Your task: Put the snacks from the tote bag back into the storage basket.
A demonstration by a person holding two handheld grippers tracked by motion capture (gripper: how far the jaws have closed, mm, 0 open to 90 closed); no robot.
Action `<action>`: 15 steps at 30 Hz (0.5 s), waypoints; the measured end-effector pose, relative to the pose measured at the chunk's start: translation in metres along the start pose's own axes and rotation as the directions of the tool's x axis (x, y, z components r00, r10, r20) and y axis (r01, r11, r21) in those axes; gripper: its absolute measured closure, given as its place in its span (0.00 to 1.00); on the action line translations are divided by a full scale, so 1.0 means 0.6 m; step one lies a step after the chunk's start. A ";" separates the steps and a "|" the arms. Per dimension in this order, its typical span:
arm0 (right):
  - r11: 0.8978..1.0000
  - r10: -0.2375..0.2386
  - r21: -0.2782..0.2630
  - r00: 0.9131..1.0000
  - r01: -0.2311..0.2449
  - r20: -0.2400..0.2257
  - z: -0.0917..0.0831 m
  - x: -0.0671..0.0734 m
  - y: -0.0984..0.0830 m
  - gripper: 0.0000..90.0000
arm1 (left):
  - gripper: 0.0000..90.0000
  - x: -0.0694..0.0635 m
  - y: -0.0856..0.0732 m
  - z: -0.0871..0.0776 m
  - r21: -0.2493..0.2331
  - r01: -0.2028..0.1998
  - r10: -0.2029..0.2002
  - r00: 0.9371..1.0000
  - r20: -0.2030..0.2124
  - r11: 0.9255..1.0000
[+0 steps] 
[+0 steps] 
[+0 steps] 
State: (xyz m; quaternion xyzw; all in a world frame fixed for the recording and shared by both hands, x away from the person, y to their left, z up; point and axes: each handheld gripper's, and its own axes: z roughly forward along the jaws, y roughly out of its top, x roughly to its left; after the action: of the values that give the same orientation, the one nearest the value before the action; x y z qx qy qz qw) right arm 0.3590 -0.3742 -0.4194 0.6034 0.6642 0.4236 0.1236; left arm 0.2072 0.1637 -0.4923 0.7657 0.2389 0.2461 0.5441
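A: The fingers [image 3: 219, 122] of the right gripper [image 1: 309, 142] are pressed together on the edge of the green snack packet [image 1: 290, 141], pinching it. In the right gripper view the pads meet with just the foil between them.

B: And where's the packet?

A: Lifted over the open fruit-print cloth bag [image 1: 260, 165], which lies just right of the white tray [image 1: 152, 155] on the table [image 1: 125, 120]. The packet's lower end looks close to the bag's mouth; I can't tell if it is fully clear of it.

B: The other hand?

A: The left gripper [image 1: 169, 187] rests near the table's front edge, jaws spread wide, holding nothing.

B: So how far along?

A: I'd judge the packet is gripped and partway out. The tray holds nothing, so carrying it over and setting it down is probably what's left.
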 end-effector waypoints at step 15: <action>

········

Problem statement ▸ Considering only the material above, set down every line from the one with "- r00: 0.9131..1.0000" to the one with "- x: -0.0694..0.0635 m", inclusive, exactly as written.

Solution to this task ▸
  - r00: 0.9131..1.0000
  - r01: -0.2311..0.2449
  - r20: -0.2400..0.2257
  - z: -0.0917..0.0831 m
  - x: -0.0671..0.0734 m
  - y: -0.0984..0.0830 m
  - gripper: 0.0000..90.0000
arm1 (left):
  - gripper: 0.0000..90.0000
  - x: -0.0694..0.0635 m

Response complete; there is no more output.